The Tameryraptor holotype was initially interpreted as one of the most complete postcranial specimens of Carcharodontosaurus. This specimen preserved three cervical vertebrae, which were weathered severely. One was the axis and the other two were anterior (front) cervicals that were larger than the axis. The axis was wider than tall, though was incomplete, and bears parapophyses about halfway on its height on both of its sides. Its short neural spine was inclined backwards and closely resembles the axes of derived carcharodontosaurids, but contrasts with those of the high-spined Neovenator and Acrocanthosaurus. The cervical vertebrae, similar to the related Giganotosaurus, were topped by low neural spines joined with sturdy transverse processes which hung over the pleurocoels (shallow depressions on the sides of centra), which would contain pneumatic air sacs to lighten the vertebrae.
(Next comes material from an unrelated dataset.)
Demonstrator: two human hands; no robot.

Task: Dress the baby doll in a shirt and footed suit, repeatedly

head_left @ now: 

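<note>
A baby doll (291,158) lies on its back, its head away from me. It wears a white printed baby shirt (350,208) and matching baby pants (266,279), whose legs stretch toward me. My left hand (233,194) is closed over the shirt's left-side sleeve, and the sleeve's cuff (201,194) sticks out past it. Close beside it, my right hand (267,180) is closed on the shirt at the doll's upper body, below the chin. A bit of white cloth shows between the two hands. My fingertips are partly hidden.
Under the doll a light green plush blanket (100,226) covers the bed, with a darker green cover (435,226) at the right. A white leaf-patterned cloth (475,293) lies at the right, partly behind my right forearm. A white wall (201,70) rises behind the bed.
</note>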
The centra of these vertebrae have keels along their ventral sides. The middle cervical vertebra preserved, possibly the 4th position cervical, was opisthocoelous (convex anterior ends of central, concave posterior ends) as in carcharodontosaurines. The ratio of transversal width to anterior centrum height was 1.3, making the vertebra much wider than the cervical vertebrae preserved in carcharodontosaurids like Giganotosaurus and Tyrannotitan but more similar to that of Allosaurus, a more basal theropod. The third cervical vertebra described was unfigured and poorly preserved, though was apparently more posterior along the neck. An anterior caudal vertebra was also known, which was platycoelous (flat anterior and posterior ends) and short. This vertebra was incomplete, missing much of the neural spine. The sides of its centrum were pleurocoelus as well. The caudal vertebra was strongly pneumatized, with the centrum covered in pneumatic foramina (openings in bone), a trait potentially diagnostic of Tameryraptor. Two haemal arches, or chevrons, were preserved in this individual as well. ^{[1] [4]}

Speculative life restoration

The pelvis was incomplete, containing both pubes and the left ischium. Uniquely, the ischium pointed almost directly horizontally. The pubes were likely nearly 1 metre (3.3 ft) when fully preserved, with thin shafts that were transversely expanded at the anterior ends where they connected, creating a V-shape in anterior view. The public shafts were strongly curved laterally, a condition observed in some related taxa, but from anterior view lacked intense curvature. As for the ischium, it was very incomplete, preserving primarily the proximal portion, but was firmly pointed downward. Both femora in addition to the left fibula were recovered, the former element being one of the largest recorded from a theropod at 1.26 metres (4.1 ft) in length. Its femora lacked strong curvature, though it was damaged during its transport to Germany. The lesser trochanter (a projection from the shaft of the femur) well developed with a strong separation from the larger greater trochanter. Additionally, the fourth trochanter is similarly well developed and clearly visible in illustrations and photographs of the specimen. These traits are typical of basal carcharodontosaurids but contrast with the weakly developed lesser and fourth trochanters of Giganotosaurus and Mapusaurus. However, the accessory trochanter is "spike-like", a trait distinguishing Tameryraptor from other carcharodontosaurids. Its fibula was only 88 centimetres (35 in) long, around 1/3rd the length of the femora. The anterior end was triangular in lateral view with bulging condyles whereas the posterior end was rounded, a trait distinguishing Tameryraptor from other carcharodontosaurids. ^{[1] [4]}

Classification

Tameryraptor is a genus in the family Carcharodontosauridae but, like the genera Acrocanthosaurus and Lajasvenator , is classified outside of the subfamily Carcharodontosaurinae. ^[4] The fossils now assigned to Tameryraptor were used by Stromer to create Carcharodontosauridae, a clade that originally only included Carcharodontosaurus and Bahariasaurus. Stromer noted the likeness of Tameryraptor, then assigned to Carcharodontosaurus, bones to the American theropods Allosaurus and Tyrannosaurus , leading him to consider the family part of Theropoda. ^[1] Carcharodontosauridae has since been expanded, with genera described from the Jurassic and or Cretaceous of every continent except Antarctica. ^{[10] [2]} The peak of diversity and size of the group was during the mid-Cretaceous, with members like Giganotosaurus and Carcharodontosaurus itself reaching over 10 meters in length. ^[8]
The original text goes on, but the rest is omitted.